[llvm-dev] [RFC] The future of the va_arg instruction

Thu Aug 17 03:27:23 PDT 2017

On 14 August 2017 at 21:12, Friedman, Eli <efriedma at codeaurora.org> wrote:
> We don't have any optimizations that touch va_arg, as far as I know.  It's
> an instruction mostly because it got added when LLVM was first written, and
> nobody has bothered to try to get rid of it.

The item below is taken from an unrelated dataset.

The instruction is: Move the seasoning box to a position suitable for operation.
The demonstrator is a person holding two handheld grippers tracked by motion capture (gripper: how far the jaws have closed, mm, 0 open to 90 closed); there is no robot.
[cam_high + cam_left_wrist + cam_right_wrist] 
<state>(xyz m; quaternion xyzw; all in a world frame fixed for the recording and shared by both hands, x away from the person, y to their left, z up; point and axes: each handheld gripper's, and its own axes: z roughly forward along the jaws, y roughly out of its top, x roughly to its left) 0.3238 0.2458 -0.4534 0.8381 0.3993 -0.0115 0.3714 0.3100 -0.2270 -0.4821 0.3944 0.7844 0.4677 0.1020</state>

I couldn't find any optimisations that directly touch it either, and
it doesn't sound like people are rushing forwards with examples where
generating IR with explicit va_list manipulation results in pessimised
codegen.

>> va_arg really does three things:
>> * Calculates how to load a value of the given type
>> * Increments the appropriate fields in the va_list struct
>> * Loads a value of the given type
>>
>> The problem I see is it's fairly difficult to specialise its behaviour
>> depending on the target. In one of the many previous threads about ABI
>> lowering, I think someone commented that in LLVM it happens both too
>> early and too late (in the frontend, and on the SelectionDAG). This
>> seems to be the case here, to support targets with a more complex
>> va_list struct featuring separate save areas for GPRs and FPRs,
>> splitting a va_arg in to multiple operations (one per element of an
>> aggregate) doesn't seem like it could work without heroic gymnastics
>> in the backend.
>>
>> Converting the va_arg instruction to a new GETVAARG SelectionDAG node
>> plus a series of LOADs seems like it may provide a straight-forward
>> path to supporting aggregates on targets that use a pointer for
>> va_list. Of course this ends up exposing loads plus offset generation
>> in the SelectionDAG, just hiding the va_list increment behind
>> GETVAARG. For such an approach to work, you must be able to load the
>> given type from a contiguous region of memory, which won't always be
>> true for targets with a more complex va_list struct.
>
>
> Really, IMO, we shouldn't have a va_arg instruction at all, but deprecating
> it is too much work to be worthwhile. :)
>
> If we are going to keep it around, though, we should really do the lowering
> in IR, before we hit SelectionDAG.  Like you explained, it's just a bunch of
> load and store operations, so there isn't any reason to wait, and
> transforming IR is much easier than lowering in SelectionDAG.

I agree. It seems there's an argument that va_arg could be much more
useful in the future, as part of an IR-level ABI lowering. Until that
exists it's perhaps not a big deal either way. I'm CCing Tim Northover
who committed the Clang AArch64 Darwin ABI lowering, and perhaps has a
view on whether there's much value in using va_arg when possible.

va_list manipulation doesn't produce that much noise in the IR when
va_list is just a pointer. I suspect it's more noisy when va_list is a
struct, but there's not a clear path for expanding va_arg to handle
aggregates for those cases outside of an IR-level transform. I'm also
adding in Will Dietz, who has been involved in previous discussions
around this topic.

Best,

Alex